▶ EXERCISE DETAILS: Since pictures are not part of the copy, please output only the lines from the one with "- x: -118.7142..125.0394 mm" through the end of the data below, exactly as written.

******************************

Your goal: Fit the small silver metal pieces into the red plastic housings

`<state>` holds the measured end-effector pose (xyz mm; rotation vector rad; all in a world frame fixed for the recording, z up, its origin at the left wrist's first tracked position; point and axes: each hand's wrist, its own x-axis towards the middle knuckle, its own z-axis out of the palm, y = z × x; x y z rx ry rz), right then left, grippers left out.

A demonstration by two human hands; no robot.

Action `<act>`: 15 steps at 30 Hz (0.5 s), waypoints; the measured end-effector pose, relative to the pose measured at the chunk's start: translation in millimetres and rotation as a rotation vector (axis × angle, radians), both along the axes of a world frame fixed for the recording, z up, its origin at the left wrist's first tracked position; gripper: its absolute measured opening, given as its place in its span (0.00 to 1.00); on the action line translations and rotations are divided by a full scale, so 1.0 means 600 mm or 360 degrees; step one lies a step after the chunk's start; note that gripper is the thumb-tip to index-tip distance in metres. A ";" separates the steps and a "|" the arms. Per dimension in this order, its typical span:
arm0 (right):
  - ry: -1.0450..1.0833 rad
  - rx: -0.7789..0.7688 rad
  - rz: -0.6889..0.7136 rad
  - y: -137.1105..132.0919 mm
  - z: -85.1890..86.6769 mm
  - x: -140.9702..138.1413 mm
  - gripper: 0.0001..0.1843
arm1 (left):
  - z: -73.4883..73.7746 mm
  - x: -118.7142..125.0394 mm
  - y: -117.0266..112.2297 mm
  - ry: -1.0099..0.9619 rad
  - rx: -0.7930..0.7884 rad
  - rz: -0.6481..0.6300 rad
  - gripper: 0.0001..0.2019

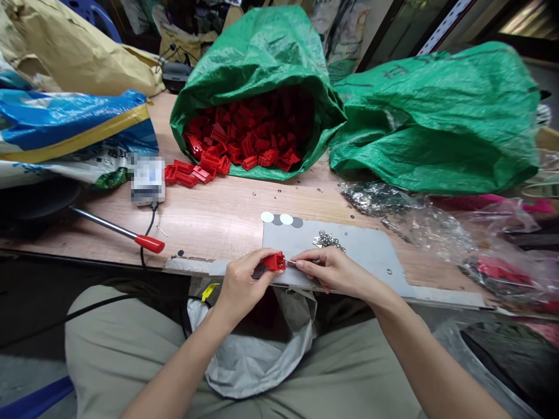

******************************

▶ SOLUTION FOR THIS PROBLEM:
  - x: -118.7142..125.0394 mm
  - y: -117.0266..112.2297 mm
  - ry: -1.0099..0.9619 rad
  - rx: -0.7930..0.7884 rad
  - rz: -0.6481..0.6300 rad
  - gripper: 0.0001..0.2019

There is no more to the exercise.